Quando si comincia a giocare, che so, una partita a Cluedo, non c’è un narratore che dirige il gioco, si è tutti allo stesso piano e si collabora passando informazioni per trovare la soluzione.
Chi vede il gioco di ruolo tradizionale come una “storia narrata dal master” e che si srotola secondo le “regole del master”, perde di vista il concetto di “gioco”. Ovviamente è sempre un mio parere, ma un buon Master deve lasciare che i giocatori si sorprendano da soli e si deve sentire esso stesso parte del gioco, non sopra, non sotto, ne di lato, ma parte integrante, come tutti gli altri attorno a un tavolo.
Se questa regola deve esser scritta per rendere un gioco tradizionale meno tradizionale (scusate la ripetizione), se ogni dettaglio del gioco deve essere spiegato fino al midollo per non lasciar adito a dubbi, se ogni regola deve essere specificatamente spiegata, allora non ci si lascia spazio per imparare, per inventare, per creare.
Ogni gioco ha regole che vanno rispettate, ogni gioco dopo un po’ stanca, ogni gioco ha un suo equilibrio.

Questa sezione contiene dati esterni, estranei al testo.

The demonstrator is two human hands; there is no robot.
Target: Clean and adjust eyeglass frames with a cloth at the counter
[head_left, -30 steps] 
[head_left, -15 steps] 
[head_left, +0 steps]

Non è semplice venire a patti, tra regole, giocatori e master, ma una cosa è certa: si sceglie insieme a cosa giocare.
Dunque apriamo gli occhi, certo, a questi nuovi sistemi, a questi nuovi giochi, ce n’è bisogno, perché qualcosa di nuovo e diverso da giocare fa sempre piacere, ma smettiamola con il confronto forzato di due stili di gioco diversi.
Proviamo a cambiare ogni tanto, se siamo fermi estimatori di giochi di ruolo tradizionali, giocando a qualcosa di nuovo e moderno, ma smettiamola anche di puntare il dito contro coloro a cui il gioco tradizionale piace così com’è, nonostante i suoi meccanicismi e le sue regole farlocche e ci si diverte e crea mondi e regole che esulano dai manuali.
Vogliamo capire che siamo tutti qui per lo stesso motivo?
Siamo qui tutti per giocare, non per dipingere a miglior pennellate un quadro generale che non ha senso.